I go back to my hotel room and cry myself to sleep.
Going Dutch
I sleep poorly. The next day I join a group of Dutch nurses who have arrived and we set up a ‘drop in clinic’ in the camp. They have brought a huge supply of basic medications and first aid supplies. We instantly click and make a brilliantly functional team. They highlight the fact that I know no Dutch, and I give them advice about the more complex of presenting problems. We meet some fantastic young refugees who translate for us for the whole afternoon.
I decide to stay later into the evening to meet the Human Appeal doctor who is in camp later at night. He is a UK graduate who dedicates his time working in conflict zones and areas of great humanitarian need. He speaks good Farsi and so we work through some consultations together. Understandably, there is so much anxiety, being in an unfamiliar country with nothing of your own and on top of that, to be unwell.
His makeshift office is on the outskirts of the barracks compound, which is enclosed by high fences and bolted gates. Some refugees used the fact that there was a doctor inside to get entry into the compound by feigning illness and then trying to dart through into the barracks. I can hardly blame them.
The local police have received a lot of negative publicity, however they have a job to do. They are working with people who are desperate and who do not speak the same language. It seems obvious that this is going to lead to frustration, and so conflict at times. The police try and maintain order in the queue to registration. I can’t say that I experienced much negativity from them. Most of the police officers I spoke with were sympathetic to the plight of the refugees.
Half way through my week, we are blessed with a Farsi speaker from London who has flown out to do what she can. This sudden new ability to communicate lifts my spirits and fuels my determination. We spend more time distributing snacks and toys, using the opportunity to get an overview of the general health of the family and treat where we can.
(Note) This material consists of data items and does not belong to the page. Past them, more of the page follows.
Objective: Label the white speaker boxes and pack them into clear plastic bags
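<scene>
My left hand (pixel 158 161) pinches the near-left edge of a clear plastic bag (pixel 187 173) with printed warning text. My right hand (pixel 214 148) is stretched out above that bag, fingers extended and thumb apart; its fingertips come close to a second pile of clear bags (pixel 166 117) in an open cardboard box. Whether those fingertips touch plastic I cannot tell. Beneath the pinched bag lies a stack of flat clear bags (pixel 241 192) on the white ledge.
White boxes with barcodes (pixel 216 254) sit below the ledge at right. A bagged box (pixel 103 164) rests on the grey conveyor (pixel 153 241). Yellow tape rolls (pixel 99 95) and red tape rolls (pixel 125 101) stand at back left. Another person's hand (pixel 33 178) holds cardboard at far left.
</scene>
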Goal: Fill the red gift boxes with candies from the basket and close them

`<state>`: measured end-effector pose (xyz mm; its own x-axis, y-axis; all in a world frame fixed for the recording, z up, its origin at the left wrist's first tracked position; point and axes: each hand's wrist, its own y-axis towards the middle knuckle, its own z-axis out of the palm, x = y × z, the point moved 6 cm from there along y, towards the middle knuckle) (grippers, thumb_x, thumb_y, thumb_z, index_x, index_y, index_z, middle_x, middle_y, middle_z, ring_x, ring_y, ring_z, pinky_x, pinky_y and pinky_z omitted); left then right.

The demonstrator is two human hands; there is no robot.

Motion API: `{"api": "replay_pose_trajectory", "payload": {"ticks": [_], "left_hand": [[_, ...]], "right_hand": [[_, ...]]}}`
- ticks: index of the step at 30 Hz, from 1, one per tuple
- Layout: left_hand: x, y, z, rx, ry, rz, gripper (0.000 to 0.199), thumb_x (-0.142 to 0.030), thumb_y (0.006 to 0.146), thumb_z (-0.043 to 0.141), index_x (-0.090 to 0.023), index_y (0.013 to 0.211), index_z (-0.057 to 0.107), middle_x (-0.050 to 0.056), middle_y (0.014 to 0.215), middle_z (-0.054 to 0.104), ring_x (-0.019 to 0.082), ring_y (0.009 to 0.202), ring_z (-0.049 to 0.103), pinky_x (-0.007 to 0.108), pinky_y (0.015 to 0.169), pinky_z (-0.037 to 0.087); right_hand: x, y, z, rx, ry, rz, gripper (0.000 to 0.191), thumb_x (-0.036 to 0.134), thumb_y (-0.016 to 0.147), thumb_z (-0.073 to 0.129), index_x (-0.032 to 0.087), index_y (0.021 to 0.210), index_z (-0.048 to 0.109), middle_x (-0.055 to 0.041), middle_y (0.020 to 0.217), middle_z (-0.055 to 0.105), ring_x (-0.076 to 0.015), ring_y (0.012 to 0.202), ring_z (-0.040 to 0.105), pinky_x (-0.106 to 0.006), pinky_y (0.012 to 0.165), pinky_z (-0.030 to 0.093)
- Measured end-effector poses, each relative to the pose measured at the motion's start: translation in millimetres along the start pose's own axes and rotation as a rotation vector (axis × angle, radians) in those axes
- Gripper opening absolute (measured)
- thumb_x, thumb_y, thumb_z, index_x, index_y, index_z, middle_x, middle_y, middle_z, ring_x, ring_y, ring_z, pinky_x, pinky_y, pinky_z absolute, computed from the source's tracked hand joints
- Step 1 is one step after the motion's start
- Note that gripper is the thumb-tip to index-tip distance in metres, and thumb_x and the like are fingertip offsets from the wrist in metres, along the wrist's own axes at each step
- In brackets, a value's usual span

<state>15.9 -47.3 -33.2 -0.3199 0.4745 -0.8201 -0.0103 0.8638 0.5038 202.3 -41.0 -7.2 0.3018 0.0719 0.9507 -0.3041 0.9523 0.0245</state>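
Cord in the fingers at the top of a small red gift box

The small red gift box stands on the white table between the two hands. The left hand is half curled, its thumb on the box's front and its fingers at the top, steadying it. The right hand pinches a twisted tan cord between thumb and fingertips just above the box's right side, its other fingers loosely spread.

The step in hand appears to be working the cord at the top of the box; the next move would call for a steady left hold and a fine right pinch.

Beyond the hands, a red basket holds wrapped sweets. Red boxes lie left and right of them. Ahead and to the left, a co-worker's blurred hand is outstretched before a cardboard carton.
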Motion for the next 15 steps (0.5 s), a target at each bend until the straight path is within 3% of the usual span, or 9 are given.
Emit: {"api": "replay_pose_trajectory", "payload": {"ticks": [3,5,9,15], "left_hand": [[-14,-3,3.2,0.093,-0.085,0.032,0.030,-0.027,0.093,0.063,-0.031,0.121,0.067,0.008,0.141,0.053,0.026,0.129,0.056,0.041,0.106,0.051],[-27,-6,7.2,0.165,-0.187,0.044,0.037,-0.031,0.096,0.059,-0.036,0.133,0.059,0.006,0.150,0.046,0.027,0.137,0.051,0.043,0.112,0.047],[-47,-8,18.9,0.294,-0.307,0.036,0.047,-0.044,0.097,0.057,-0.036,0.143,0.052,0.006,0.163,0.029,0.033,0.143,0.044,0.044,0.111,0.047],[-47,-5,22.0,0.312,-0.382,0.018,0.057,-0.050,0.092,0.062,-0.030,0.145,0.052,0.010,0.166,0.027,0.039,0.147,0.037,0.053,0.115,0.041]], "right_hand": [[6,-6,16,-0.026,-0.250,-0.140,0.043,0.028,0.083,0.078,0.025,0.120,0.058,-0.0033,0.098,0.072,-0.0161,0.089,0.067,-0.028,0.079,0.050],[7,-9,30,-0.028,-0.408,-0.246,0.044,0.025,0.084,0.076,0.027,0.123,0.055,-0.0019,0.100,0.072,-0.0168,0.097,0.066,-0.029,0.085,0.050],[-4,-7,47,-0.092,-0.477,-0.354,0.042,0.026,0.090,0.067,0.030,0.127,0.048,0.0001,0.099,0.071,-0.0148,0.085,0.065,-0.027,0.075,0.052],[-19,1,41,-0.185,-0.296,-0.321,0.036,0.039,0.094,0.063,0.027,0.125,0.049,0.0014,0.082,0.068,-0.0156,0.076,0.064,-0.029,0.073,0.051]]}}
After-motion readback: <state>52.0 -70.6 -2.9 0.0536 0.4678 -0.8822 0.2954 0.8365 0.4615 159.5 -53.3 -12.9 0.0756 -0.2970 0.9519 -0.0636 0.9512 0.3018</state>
Our translator is asked to accompany the police and psychiatrist to the hospital – another boat has capsized leaving several lost at sea and families divided.
The psychiatrist has been flown in from Jordan and is accompanied by a psychologist, trying to help those who have experienced loss in such an acute sense; forced to watch their babies disappear into the darkness, into the sea. I cannot comprehend how you try to understand or help with that. We manage to pair up some photos of children in the hospital with photos on phones of anxiously awaiting relatives. This feels like a small triumph, especially when reuniting the families.
What if it was my family?
Some people I meet are angry, seething that they are forced to wait in such squalid conditions, that they must wait to register and that everyday consumables are expensive. Others are distraught, displaying delayed grief reactions or real raw grief over those lost or separated. Some are just numb.
The tales told about the boats from Turkey are extraordinary. People describe being asked to pay sums in excess of 1500 Euros by threatening traffickers holding AK47s, urging more and more refugees into the boats when they were clearly over capacity already. What would you do if that were the only perceived way to safety? The boats are nothing more than a thicker, larger inflatable dinghy reminiscent of those my sister and I played in the sea with on a childhood holiday.
When I return, UK medicine angers me for the first few weeks. Demand is so high, expectation so great, frustration often over such trivial things and no reprieve in sight. It makes me want to give those with overly-unrealistic expectations or demands a glimpse of what is happening on our doorstep.
Life is so precious. Compassion costs nothing. I bite my tongue and plan my next trip to Greece.